▶ _What you should do_:
Take the listing below and write it out again exactly, skipping any picture that it holds.

▶ _Provided data_:
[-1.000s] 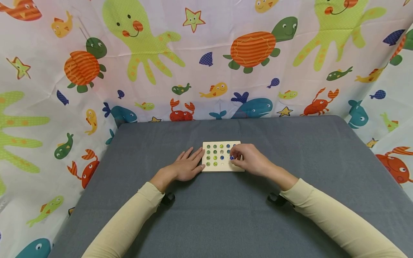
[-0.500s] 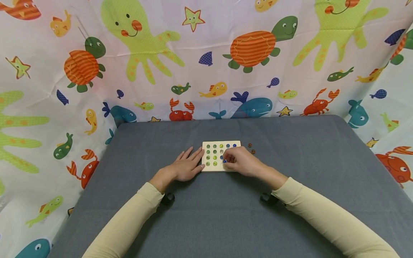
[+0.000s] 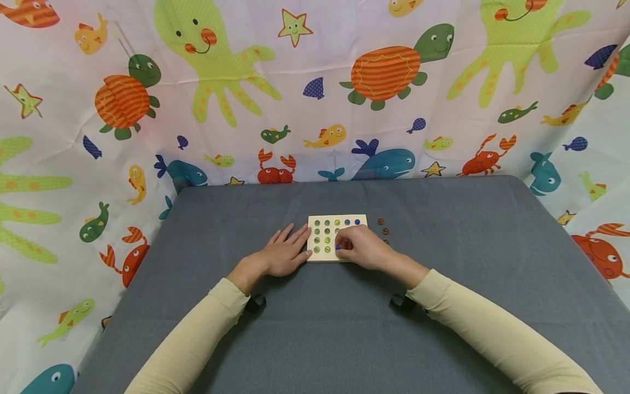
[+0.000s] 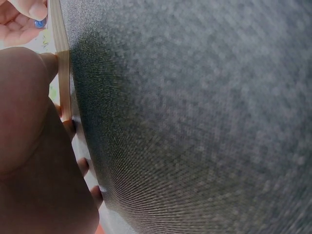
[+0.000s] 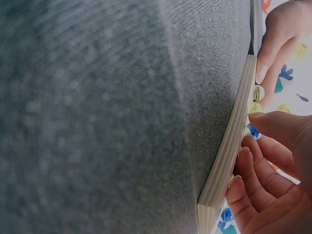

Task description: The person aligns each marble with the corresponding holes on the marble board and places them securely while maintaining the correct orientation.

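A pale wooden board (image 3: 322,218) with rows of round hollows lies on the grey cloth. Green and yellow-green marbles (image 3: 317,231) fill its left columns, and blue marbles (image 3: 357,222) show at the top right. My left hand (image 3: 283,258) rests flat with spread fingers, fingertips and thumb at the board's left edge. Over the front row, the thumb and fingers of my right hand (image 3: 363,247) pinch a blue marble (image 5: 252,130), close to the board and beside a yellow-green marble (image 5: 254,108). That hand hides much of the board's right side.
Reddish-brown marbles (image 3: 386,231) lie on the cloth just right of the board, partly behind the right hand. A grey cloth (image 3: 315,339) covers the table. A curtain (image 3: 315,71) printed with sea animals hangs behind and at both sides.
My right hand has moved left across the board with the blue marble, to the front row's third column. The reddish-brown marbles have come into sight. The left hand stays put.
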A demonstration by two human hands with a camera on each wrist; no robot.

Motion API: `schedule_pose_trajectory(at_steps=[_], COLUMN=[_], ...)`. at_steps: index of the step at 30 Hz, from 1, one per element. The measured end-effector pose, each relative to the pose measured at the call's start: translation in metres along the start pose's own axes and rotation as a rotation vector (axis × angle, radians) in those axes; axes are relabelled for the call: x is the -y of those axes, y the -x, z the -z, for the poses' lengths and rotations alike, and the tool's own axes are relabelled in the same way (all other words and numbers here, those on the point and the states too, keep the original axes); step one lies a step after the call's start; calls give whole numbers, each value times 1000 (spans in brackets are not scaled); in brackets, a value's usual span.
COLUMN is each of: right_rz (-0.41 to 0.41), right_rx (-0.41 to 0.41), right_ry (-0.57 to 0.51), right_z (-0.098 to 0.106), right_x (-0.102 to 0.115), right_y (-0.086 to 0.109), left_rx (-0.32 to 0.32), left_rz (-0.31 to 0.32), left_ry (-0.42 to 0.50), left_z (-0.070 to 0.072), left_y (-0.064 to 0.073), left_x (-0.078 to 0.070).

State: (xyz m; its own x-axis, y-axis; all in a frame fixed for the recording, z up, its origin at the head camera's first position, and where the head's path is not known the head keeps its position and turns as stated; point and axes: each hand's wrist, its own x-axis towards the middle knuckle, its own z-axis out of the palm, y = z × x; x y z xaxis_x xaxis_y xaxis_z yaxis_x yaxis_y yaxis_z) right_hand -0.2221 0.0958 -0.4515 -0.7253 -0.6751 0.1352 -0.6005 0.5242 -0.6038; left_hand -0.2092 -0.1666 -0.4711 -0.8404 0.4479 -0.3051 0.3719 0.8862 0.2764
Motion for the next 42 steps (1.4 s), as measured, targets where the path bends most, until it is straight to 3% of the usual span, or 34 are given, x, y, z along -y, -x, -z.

▶ _Solution for this problem_:
[-1.000s] 
[-0.500s] 
[+0.000s] 
[+0.000s] 
[+0.000s] 

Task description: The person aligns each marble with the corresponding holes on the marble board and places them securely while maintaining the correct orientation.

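A pale wooden board (image 3: 322,218) with rows of round hollows lies on the grey cloth. Green and yellow-green marbles (image 3: 317,231) fill its left columns, and blue marbles (image 3: 357,222) show at the top right. My left hand (image 3: 283,258) rests flat with spread fingers, fingertips and thumb at the board's left edge. Over the front row, the thumb and fingers of my right hand (image 3: 363,247) pinch a blue marble (image 5: 252,130), close to the board and beside a yellow-green marble (image 5: 254,108). That hand hides much of the board's right side.
Reddish-brown marbles (image 3: 386,231) lie on the cloth just right of the board, partly behind the right hand. A grey cloth (image 3: 315,339) covers the table. A curtain (image 3: 315,71) printed with sea animals hangs behind and at both sides.
My right hand has moved left across the board with the blue marble, to the front row's third column. The reddish-brown marbles have come into sight. The left hand stays put.
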A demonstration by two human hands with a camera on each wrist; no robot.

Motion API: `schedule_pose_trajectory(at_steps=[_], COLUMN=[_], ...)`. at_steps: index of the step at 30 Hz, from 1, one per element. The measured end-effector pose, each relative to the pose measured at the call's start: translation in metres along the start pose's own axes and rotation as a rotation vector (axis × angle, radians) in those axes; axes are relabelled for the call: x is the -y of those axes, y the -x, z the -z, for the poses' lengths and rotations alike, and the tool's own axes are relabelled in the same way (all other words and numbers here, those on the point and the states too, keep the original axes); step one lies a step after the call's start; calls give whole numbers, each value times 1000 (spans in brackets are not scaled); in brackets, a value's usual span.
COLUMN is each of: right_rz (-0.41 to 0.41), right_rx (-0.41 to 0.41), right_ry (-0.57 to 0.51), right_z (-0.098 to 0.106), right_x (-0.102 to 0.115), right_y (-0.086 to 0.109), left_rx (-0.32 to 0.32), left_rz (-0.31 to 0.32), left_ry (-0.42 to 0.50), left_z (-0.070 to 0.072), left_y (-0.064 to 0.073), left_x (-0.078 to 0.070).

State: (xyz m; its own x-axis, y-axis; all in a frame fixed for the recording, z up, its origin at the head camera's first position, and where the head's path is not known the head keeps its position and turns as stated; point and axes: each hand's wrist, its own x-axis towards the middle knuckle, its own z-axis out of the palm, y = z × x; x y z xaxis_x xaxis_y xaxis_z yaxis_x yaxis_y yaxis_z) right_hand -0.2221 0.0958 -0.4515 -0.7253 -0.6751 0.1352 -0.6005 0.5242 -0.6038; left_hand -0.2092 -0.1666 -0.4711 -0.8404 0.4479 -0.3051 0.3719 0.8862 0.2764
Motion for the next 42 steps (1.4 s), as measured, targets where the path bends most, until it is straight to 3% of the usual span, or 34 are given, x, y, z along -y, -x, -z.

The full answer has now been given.